• Saved data entries:
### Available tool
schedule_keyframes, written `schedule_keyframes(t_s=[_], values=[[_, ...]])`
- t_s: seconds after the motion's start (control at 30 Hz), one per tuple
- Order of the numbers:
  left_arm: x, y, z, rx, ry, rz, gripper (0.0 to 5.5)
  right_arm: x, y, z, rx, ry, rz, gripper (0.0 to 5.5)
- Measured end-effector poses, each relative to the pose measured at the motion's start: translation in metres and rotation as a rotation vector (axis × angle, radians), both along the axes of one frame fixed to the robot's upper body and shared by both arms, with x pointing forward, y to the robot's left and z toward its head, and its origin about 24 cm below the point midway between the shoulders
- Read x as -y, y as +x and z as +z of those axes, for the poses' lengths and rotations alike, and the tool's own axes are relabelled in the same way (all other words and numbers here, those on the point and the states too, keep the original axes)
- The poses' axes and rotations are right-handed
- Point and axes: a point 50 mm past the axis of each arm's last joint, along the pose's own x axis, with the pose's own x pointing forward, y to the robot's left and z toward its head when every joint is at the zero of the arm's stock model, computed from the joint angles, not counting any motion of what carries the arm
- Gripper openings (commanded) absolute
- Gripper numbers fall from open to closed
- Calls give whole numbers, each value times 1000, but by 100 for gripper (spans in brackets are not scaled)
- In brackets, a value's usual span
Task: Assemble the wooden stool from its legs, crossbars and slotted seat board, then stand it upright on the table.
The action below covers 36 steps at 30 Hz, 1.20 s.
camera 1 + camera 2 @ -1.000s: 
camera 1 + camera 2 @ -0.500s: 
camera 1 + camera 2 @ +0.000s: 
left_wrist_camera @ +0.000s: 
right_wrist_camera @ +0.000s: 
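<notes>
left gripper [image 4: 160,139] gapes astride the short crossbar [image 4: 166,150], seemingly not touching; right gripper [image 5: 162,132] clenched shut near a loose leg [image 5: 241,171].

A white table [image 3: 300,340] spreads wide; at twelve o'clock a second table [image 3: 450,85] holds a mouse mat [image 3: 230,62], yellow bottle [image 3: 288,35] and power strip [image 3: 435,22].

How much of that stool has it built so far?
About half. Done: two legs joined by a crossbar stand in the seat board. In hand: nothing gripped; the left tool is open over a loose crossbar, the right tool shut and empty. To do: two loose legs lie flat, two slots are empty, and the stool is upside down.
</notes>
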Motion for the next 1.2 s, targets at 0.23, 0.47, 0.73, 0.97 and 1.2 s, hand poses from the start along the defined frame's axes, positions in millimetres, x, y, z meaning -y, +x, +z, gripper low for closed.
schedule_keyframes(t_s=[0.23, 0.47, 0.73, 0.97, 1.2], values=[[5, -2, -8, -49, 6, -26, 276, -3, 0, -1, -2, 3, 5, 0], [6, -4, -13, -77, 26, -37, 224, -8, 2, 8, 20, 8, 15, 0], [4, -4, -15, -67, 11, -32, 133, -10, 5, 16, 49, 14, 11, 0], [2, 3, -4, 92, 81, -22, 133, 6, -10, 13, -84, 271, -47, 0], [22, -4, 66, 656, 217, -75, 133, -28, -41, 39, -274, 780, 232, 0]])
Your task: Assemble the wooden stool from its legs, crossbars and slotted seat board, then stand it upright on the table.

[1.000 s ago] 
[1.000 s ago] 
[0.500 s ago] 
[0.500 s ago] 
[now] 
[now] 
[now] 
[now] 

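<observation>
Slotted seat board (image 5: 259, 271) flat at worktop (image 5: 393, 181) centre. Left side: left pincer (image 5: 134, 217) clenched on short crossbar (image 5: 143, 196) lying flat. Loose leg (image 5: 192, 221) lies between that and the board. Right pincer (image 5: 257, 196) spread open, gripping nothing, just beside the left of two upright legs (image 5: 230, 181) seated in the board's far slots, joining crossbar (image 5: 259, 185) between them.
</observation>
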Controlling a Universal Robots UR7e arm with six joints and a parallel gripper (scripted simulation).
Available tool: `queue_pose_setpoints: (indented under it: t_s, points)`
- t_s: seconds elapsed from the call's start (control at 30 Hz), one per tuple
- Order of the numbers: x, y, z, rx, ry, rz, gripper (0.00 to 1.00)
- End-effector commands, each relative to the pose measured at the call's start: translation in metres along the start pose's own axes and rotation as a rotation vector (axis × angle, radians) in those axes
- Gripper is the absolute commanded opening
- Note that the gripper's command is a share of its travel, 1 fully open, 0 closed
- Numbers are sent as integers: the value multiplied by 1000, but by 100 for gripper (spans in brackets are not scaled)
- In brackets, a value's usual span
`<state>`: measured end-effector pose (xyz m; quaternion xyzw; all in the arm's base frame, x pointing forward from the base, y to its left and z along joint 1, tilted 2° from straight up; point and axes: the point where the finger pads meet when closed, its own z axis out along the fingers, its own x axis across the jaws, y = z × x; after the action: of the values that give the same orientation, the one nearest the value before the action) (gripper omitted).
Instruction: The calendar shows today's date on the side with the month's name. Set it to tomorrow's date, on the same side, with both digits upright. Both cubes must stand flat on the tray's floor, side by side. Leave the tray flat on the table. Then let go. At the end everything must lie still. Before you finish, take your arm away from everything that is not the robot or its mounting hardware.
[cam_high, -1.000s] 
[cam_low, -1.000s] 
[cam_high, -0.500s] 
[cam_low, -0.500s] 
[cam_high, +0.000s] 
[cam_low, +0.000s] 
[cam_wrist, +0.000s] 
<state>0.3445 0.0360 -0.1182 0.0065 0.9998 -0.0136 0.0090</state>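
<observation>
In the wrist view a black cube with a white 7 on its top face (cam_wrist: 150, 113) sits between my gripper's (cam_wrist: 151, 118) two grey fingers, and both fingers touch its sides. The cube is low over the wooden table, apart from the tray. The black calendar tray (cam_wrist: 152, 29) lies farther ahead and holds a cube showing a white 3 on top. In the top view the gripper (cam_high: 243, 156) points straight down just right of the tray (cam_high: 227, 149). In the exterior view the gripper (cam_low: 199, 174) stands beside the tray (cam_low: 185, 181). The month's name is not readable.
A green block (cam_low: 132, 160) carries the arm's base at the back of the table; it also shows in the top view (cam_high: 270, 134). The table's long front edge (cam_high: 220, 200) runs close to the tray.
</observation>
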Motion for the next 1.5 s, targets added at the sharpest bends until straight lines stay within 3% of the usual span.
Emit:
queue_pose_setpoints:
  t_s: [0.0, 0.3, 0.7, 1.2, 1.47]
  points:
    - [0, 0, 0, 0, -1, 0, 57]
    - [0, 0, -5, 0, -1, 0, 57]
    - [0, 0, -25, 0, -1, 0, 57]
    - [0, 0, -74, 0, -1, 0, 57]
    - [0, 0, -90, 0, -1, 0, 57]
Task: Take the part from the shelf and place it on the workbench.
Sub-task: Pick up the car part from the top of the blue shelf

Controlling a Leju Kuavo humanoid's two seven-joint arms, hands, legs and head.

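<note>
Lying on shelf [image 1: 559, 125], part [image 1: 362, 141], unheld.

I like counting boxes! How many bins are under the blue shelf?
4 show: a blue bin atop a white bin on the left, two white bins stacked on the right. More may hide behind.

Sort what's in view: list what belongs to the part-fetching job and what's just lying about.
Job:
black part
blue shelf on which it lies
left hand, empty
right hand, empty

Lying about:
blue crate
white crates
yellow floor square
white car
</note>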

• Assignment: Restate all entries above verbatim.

• Answer section:
### Available tool
schedule_keyframes, written `schedule_keyframes(t_s=[_], values=[[_, ...]])`
- t_s: seconds after the motion's start (control at 30 Hz), one per tuple
- Order of the numbers:
  left_arm: x, y, z, rx, ry, rz, gripper (0.0 to 5.5)
  right_arm: x, y, z, rx, ry, rz, gripper (0.0 to 5.5)
- Measured end-effector poses, each relative to the pose measured at the motion's start: translation in metres and rotation as a rotation vector (axis × angle, radians), both along the axes of one frame fixed to the robot's upper body and shared by both arms, with x pointing forward, y to the robot's left and z toward its head, and its origin about 24 cm below the point midway between the shoulders
- Read x as -y, y as +x and z as +z of those axes, for the poses' lengths and rotations alike, and the tool's own axes are relabelled in the same way (all other words and numbers here, those on the point and the states too, keep the original axes)
- The poses' axes and rotations are right-handed
- Point and axes: a point 50 mm past the axis of each arm's last joint, along the pose's own x axis, with the pose's own x pointing forward, y to the robot's left and z toward its head when every joint is at the zero of the arm's stock model, computed from the joint angles, not counting any motion of what carries the arm
- Gripper openings (commanded) absolute
- Gripper numbers fall from open to closed
- Calls give whole numbers, each value times 1000, but by 100 for gripper (spans in brackets are not scaled)
- In brackets, a value's usual span
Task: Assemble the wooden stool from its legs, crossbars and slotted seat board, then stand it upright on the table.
The action below covers 36 steps at 30 Hz, 1.20 s.
camera 1 + camera 2 @ -1.000s: 
camera 1 + camera 2 @ -0.500s: 
camera 1 + camera 2 @ +0.000s: 
left_wrist_camera @ +0.000s: 
right_wrist_camera @ +0.000s: 
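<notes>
left gripper [image 4: 160,139] gapes astride the short crossbar [image 4: 166,150], seemingly not touching; right gripper [image 5: 162,132] clenched shut near a loose leg [image 5: 241,171].

A white table [image 3: 300,340] spreads wide; at twelve o'clock a second table [image 3: 450,85] holds a mouse mat [image 3: 230,62], yellow bottle [image 3: 288,35] and power strip [image 3: 435,22].

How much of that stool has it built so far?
About half. Done: two legs joined by a crossbar stand in the seat board. In hand: nothing gripped; the left tool is open over a loose crossbar, the right tool shut and empty. To do: two loose legs lie flat, two slots are empty, and the stool is upside down.
</notes>
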Motion for the next 1.2 s, targets at 0.23, 0.47, 0.73, 0.97 and 1.2 s, hand poses from the start along the defined frame's axes, positions in millimetres, x, y, z meaning -y, +x, +z, gripper low for closed.
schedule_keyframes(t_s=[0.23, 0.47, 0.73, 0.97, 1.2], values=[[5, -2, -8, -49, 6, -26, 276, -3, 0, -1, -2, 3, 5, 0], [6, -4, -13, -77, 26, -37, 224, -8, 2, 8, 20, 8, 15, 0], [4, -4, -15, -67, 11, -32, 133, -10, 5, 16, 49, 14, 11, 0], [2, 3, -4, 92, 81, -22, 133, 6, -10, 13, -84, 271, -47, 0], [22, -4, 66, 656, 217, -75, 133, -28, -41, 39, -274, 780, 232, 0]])
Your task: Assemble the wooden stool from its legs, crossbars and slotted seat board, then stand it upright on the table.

[1.000 s ago] 
[1.000 s ago] 
[0.500 s ago] 
[0.500 s ago] 
[now] 
[now] 
[now] 
[now] 

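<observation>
Slotted seat board (image 5: 259, 271) flat at worktop (image 5: 393, 181) centre. Left side: left pincer (image 5: 134, 217) clenched on short crossbar (image 5: 143, 196) lying flat. Loose leg (image 5: 192, 221) lies between that and the board. Right pincer (image 5: 257, 196) spread open, gripping nothing, just beside the left of two upright legs (image 5: 230, 181) seated in the board's far slots, joining crossbar (image 5: 259, 185) between them.
</observation>
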Controlling a Universal Robots UR7e arm with six joints and a parallel gripper (scripted simulation).
Available tool: `queue_pose_setpoints: (indented under it: t_s, points)`
- t_s: seconds elapsed from the call's start (control at 30 Hz), one per tuple
- Order of the numbers: x, y, z, rx, ry, rz, gripper (0.00 to 1.00)
- End-effector commands, each relative to the pose measured at the call's start: translation in metres along the start pose's own axes and rotation as a rotation vector (axis × angle, radians) in those axes
- Gripper is the absolute commanded opening
- Note that the gripper's command is a share of its travel, 1 fully open, 0 closed
- Numbers are sent as integers: the value multiplied by 1000, but by 100 for gripper (spans in brackets are not scaled)
- In brackets, a value's usual span
`<state>`: measured end-effector pose (xyz m; quaternion xyzw; all in the arm's base frame, x pointing forward from the base, y to its left and z along joint 1, tilted 2° from straight up; point and axes: the point where the finger pads meet when closed, its own z axis out along the fingers, its own x axis across the jaws, y = z × x; after the action: of the values that give the same orientation, the one nearest the value before the action) (gripper omitted).
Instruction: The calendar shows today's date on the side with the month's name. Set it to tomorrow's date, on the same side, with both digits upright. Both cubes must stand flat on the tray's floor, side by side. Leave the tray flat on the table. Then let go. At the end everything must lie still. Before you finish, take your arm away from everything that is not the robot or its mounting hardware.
[cam_high, -1.000s] 
[cam_low, -1.000s] 
[cam_high, -0.500s] 
[cam_low, -0.500s] 
[cam_high, +0.000s] 
[cam_low, +0.000s] 
[cam_wrist, +0.000s] 
<state>0.3445 0.0360 -0.1182 0.0065 0.9998 -0.0136 0.0090</state>
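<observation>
In the wrist view a black cube with a white 7 on its top face (cam_wrist: 150, 113) sits between my gripper's (cam_wrist: 151, 118) two grey fingers, and both fingers touch its sides. The cube is low over the wooden table, apart from the tray. The black calendar tray (cam_wrist: 152, 29) lies farther ahead and holds a cube showing a white 3 on top. In the top view the gripper (cam_high: 243, 156) points straight down just right of the tray (cam_high: 227, 149). In the exterior view the gripper (cam_low: 199, 174) stands beside the tray (cam_low: 185, 181). The month's name is not readable.
A green block (cam_low: 132, 160) carries the arm's base at the back of the table; it also shows in the top view (cam_high: 270, 134). The table's long front edge (cam_high: 220, 200) runs close to the tray.
</observation>
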Motion for the next 1.5 s, targets added at the sharpest bends until straight lines stay within 3% of the usual span.
Emit:
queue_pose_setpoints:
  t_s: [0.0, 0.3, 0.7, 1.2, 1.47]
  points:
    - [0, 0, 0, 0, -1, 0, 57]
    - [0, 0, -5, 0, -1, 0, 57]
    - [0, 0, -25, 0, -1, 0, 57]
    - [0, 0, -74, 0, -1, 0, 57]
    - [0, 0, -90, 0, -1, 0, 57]
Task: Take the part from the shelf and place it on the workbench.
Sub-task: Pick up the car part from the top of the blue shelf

Controlling a Leju Kuavo humanoid's two seven-joint arms, hands, legs and head.

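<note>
Lying on shelf [image 1: 559, 125], part [image 1: 362, 141], unheld.

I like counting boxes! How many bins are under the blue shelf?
4 show: a blue bin atop a white bin on the left, two white bins stacked on the right. More may hide behind.

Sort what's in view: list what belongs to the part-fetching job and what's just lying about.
Job:
black part
blue shelf on which it lies
left hand, empty
right hand, empty

Lying about:
blue crate
white crates
yellow floor square
white car
</note>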

The exercise ends with this answer.